In human social systems, the case is different. As human communities these systems have operational closure, too, in the structural coupling of their components. But human social systems exist also as unities for their components in the realm of language. Therefore, the identity of human social systems depends on the conservation of adaptation of human beings not only as organisms (in a general sense) but also as components of their linguistic domains. Now, the evolutionary history of human beings is associated with their linguistic behavior. It is a history wherein that ontogenic behavioral plasticity is chosen which makes linguistic domains possible and wherein the conservation of adaptation of human beings as organisms requires their operation in those domains and the conservation of that plasticity. Just as the existence of an organism requires the operational stability of its components, the existence of a human social system requires the operational (behavioral) plasticity of those components. Just as organisms require nonlinguistic structural coupling between their components, human social systems require components structurally coupled in linguistic domains, where they (the components) can operate with language and be observers. Consequently, essential to the operation of an organism is the organism itself; from it results limitation of the properties of its components. On the other hand, central to the operation of a human social system is the linguistic domain that its components generate and the extension of their properties – a condition necessary for the embodiment of language, which is their realm or domain of existence. The organism restricts the individual creativity of its component unities, as these unities exist for that organism. The human social system amplifies the individual creativity of its components, as that system exists for these components.

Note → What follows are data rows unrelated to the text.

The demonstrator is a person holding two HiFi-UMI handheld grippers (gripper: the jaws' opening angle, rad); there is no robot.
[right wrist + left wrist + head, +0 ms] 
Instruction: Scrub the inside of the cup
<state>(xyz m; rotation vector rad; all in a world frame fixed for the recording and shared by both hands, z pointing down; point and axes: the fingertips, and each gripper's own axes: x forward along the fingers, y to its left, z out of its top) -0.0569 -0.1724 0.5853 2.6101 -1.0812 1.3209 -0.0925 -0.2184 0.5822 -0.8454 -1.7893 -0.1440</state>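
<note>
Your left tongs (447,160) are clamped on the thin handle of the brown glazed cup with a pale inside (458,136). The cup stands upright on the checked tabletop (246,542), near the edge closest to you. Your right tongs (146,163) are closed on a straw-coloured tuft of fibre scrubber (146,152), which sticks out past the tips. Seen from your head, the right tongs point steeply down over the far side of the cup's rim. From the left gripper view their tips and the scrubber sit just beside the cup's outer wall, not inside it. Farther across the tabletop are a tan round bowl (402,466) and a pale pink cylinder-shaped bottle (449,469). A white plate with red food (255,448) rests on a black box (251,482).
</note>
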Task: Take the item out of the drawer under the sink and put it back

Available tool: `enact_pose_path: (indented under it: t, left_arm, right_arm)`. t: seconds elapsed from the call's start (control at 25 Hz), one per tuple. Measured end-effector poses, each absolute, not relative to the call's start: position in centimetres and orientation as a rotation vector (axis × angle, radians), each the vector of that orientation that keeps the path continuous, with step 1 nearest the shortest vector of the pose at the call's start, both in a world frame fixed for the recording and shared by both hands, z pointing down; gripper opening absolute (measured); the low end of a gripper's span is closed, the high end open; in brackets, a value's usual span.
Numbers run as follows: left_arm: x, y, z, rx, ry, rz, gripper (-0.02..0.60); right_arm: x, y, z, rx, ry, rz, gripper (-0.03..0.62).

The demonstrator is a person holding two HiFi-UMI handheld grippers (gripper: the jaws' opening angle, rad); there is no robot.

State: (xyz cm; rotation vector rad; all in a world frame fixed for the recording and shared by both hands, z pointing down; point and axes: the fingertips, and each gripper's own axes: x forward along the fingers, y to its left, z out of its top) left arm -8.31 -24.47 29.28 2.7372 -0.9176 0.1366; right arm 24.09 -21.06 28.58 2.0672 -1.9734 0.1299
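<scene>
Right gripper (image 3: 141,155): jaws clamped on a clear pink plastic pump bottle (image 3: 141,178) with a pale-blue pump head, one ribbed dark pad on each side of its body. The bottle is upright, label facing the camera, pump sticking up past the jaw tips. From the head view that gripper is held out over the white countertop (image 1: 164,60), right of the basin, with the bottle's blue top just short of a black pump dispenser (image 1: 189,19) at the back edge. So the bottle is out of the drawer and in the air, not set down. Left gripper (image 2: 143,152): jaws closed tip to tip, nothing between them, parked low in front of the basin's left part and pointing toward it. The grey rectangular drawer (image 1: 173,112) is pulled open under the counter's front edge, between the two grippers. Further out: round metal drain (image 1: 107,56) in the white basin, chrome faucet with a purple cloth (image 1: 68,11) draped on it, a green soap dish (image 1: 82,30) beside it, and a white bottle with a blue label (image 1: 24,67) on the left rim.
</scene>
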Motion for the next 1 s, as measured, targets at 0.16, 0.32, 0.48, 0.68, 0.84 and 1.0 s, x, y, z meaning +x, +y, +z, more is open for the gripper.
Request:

Coherence and harmony in relations and interactions between the components of each particular organism, in its development as an individual, are due to genetic and ontogenetic factors that restrict the structural plasticity of its components. Coherence and harmony in relations and interactions between the members of a human social system are due to the coherence and harmony of their growth in it, in an ongoing social learning which their own social (linguistic) operation defines and which is possible thanks to the genetic and ontogenetic processes that permit structural plasticity of the members.
Organisms and human social systems, therefore, are opposite cases in the series of metasystems formed by the aggregation of cellular systems of any order. Among them we have (besides different types of social systems made up of other animals) those human communities which, because they embody enforced mechanisms of stabilization in all the behavioral dimensions of their members, constitute impaired human social systems: they have lost their vigor and have depersonalized their components; they have become more like an organism, as in the case of Sparta. Organisms and human social systems cannot be compared without distorting or negating the features proper to their respective components.
Any analysis of human social phenomena that does not include these considerations will be defective, for it negates the biologic roots of those phenomena.